Exercise objective — Return an exact copy of the data, starting at its first line and ending at the line that contains "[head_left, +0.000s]", minus any pictures.

○ ○ ○ ○ ○

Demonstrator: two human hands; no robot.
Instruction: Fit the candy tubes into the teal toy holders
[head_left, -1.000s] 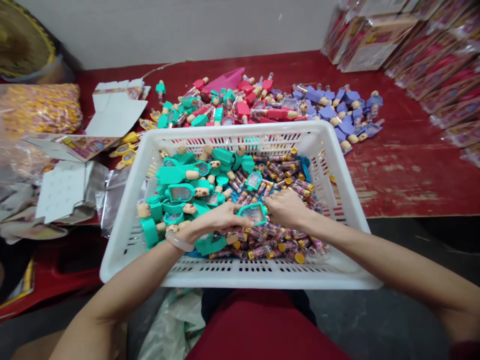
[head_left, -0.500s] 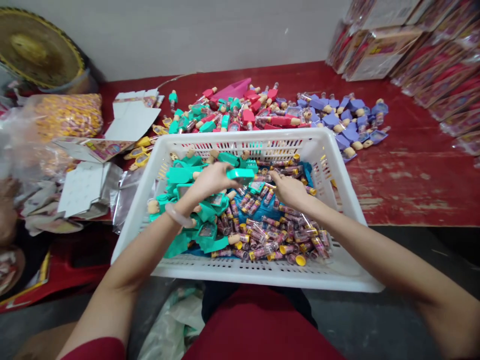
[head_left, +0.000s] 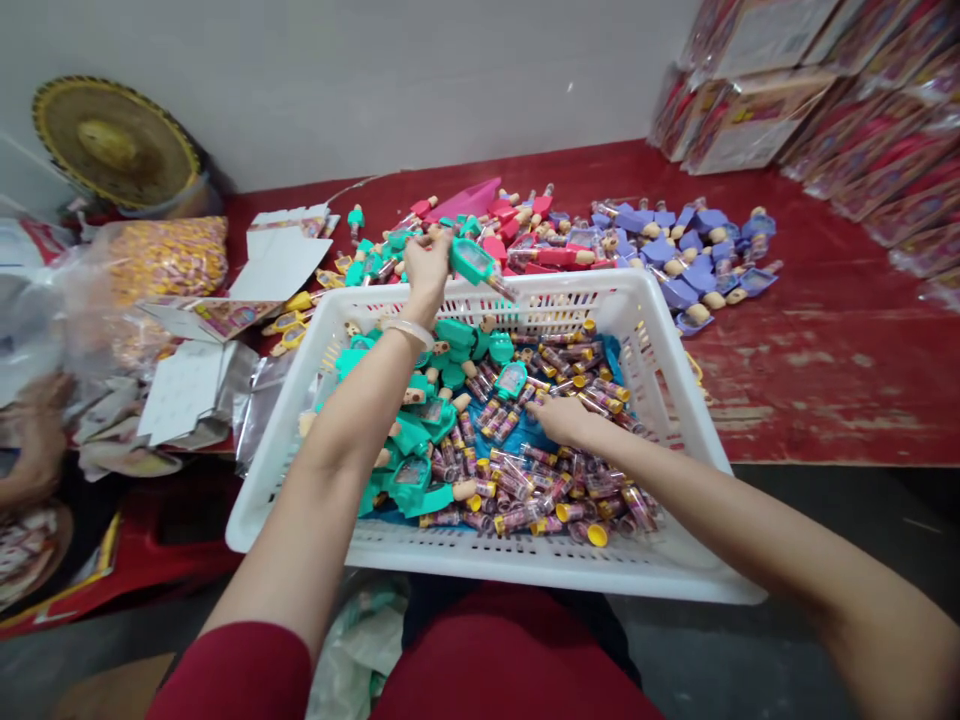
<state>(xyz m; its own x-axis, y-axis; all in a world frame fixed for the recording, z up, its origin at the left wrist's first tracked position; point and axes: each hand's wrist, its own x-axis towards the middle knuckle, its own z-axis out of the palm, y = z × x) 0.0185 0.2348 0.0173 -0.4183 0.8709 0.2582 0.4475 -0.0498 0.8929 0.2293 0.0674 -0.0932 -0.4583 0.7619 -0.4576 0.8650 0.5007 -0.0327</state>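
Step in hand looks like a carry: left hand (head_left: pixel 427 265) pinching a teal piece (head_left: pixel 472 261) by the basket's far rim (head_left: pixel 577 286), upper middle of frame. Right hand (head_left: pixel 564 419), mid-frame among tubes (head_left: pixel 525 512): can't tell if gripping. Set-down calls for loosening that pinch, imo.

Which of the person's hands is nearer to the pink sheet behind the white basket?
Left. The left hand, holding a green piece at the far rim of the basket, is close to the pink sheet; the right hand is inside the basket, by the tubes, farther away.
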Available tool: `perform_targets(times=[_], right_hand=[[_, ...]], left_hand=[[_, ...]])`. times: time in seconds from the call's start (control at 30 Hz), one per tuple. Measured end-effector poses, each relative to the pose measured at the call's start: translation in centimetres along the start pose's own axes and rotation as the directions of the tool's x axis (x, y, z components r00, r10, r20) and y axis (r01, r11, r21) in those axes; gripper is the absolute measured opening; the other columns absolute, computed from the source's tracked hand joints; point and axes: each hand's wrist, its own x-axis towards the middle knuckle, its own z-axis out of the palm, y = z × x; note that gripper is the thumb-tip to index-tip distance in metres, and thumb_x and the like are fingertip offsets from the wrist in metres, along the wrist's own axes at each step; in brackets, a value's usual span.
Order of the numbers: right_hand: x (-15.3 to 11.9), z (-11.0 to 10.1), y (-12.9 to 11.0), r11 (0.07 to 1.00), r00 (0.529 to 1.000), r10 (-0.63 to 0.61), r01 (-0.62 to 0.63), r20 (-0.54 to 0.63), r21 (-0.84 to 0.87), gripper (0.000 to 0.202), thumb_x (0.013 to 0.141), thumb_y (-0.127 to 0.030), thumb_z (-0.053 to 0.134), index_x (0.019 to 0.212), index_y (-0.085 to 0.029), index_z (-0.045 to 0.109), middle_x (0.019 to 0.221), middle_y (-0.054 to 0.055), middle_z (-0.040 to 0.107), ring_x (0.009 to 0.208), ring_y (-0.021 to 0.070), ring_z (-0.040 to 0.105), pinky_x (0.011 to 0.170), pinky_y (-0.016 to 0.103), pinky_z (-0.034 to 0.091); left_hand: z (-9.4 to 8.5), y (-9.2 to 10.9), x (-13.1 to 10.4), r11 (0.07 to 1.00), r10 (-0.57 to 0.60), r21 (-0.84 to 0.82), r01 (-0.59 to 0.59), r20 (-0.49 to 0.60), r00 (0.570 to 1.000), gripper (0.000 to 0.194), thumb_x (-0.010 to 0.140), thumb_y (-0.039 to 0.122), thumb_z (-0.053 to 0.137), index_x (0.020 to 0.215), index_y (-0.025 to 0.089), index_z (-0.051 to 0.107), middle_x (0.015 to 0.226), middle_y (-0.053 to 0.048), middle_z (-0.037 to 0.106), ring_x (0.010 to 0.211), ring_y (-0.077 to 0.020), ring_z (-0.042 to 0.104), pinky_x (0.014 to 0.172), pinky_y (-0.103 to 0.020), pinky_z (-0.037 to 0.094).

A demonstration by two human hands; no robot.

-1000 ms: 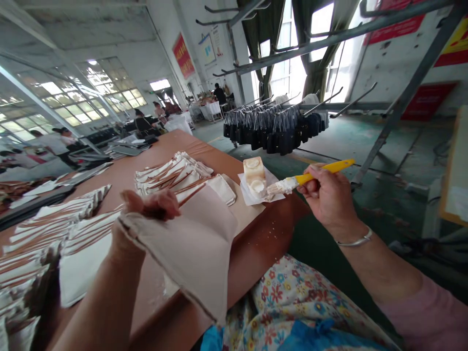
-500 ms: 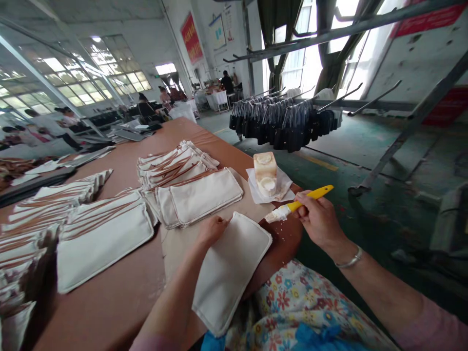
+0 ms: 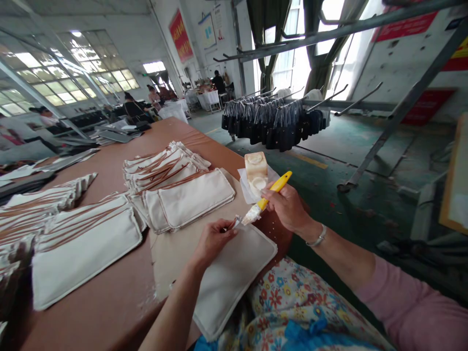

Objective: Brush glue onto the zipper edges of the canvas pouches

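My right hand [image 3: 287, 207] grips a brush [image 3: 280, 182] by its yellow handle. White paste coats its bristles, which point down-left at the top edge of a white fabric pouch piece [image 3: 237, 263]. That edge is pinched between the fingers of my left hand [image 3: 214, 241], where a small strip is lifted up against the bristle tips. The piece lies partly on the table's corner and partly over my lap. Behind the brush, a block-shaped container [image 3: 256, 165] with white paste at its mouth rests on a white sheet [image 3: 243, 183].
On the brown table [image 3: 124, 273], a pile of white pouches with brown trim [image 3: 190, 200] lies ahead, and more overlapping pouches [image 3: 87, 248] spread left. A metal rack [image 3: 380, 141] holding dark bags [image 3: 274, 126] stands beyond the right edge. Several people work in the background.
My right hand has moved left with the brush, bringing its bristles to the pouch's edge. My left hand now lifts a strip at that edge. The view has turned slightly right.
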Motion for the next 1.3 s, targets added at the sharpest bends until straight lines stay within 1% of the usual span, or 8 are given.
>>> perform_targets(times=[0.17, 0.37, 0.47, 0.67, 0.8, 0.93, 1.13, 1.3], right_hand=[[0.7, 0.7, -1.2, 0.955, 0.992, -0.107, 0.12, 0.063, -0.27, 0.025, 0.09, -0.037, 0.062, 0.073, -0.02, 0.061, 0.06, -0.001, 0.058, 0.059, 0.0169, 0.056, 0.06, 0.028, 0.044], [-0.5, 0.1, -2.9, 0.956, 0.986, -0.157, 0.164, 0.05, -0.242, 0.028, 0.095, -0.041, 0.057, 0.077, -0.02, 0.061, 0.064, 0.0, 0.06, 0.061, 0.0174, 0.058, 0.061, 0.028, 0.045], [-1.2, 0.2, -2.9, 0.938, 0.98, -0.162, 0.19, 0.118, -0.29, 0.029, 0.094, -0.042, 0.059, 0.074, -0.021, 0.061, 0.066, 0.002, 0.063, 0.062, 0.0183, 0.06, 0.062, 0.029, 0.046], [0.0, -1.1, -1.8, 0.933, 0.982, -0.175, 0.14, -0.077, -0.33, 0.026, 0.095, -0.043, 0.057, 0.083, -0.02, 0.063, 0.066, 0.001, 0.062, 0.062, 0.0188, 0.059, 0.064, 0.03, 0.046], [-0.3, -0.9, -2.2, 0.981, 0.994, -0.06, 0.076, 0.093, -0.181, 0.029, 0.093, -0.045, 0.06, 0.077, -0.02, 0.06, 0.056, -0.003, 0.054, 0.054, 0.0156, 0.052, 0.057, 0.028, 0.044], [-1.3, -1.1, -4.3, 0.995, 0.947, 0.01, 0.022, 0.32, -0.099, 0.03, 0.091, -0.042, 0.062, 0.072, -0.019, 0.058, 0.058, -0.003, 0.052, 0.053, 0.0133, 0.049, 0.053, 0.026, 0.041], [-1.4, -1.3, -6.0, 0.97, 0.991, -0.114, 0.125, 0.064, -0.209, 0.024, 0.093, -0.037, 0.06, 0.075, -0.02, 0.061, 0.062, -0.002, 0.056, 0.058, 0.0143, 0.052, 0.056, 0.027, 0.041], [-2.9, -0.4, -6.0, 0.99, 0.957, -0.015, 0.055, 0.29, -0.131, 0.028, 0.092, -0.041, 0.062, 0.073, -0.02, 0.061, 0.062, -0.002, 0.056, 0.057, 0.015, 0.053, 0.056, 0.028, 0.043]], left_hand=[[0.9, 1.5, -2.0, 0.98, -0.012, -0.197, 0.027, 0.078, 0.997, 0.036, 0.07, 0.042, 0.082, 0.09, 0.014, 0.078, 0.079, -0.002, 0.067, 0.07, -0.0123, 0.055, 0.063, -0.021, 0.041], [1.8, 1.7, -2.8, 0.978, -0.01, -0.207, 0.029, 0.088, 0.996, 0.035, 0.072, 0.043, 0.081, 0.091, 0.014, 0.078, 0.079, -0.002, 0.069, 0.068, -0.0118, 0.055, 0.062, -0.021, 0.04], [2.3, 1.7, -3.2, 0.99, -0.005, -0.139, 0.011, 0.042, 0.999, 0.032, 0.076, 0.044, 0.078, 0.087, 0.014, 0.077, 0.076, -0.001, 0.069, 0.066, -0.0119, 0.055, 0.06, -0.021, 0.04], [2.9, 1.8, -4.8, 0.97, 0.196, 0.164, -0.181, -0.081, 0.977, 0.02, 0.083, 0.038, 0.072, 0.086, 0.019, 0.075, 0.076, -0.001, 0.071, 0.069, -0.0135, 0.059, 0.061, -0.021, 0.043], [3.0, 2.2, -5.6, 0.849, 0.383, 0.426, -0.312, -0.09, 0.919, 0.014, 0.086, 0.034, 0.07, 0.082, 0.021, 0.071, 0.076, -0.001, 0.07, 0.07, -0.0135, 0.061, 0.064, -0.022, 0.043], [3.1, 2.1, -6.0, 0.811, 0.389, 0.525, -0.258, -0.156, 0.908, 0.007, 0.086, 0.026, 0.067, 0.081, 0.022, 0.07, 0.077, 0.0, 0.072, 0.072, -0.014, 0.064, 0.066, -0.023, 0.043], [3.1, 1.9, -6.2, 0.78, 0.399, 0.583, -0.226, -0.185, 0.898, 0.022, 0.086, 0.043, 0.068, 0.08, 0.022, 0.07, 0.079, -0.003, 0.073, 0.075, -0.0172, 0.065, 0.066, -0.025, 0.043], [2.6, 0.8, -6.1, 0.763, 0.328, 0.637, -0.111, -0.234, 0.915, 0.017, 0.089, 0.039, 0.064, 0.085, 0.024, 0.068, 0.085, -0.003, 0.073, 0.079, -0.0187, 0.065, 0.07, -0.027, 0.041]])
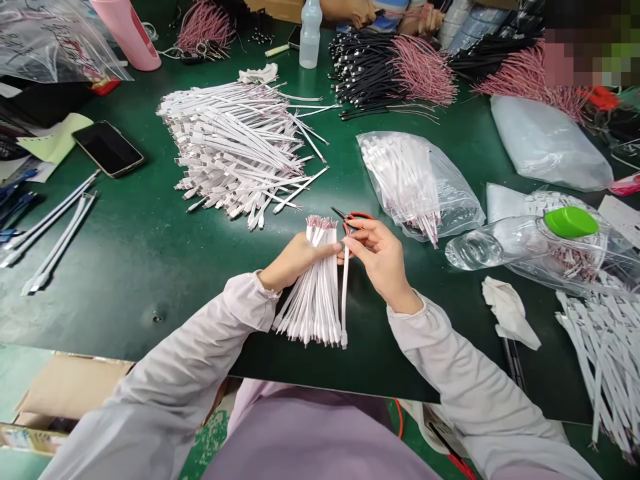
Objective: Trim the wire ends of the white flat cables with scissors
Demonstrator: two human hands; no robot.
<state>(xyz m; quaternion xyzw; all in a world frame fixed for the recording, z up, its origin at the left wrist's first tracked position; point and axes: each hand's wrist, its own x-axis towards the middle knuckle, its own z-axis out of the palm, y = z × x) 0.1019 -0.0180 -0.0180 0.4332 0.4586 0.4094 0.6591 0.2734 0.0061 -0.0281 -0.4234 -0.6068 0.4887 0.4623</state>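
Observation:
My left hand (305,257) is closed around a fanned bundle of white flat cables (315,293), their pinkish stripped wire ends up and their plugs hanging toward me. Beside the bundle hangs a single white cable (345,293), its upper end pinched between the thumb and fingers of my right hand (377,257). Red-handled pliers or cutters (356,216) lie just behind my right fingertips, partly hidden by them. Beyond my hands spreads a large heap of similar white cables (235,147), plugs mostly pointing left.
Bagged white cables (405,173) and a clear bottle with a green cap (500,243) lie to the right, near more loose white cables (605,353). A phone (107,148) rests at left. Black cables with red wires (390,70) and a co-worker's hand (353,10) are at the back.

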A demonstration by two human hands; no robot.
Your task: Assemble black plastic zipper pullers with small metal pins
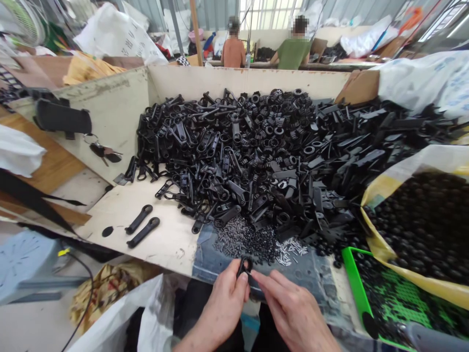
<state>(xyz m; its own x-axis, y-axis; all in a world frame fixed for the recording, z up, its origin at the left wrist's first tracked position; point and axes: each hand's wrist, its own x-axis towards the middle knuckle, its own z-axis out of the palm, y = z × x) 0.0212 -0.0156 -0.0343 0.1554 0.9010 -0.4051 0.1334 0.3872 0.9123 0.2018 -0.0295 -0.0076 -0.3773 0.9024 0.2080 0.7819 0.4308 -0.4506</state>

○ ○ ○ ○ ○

Task solution —
Demonstrator: two human hands; no robot.
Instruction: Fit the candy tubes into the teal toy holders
[head_left, -1.000s] 
[head_left, -0.500s] 
[head_left, +0.000s] 

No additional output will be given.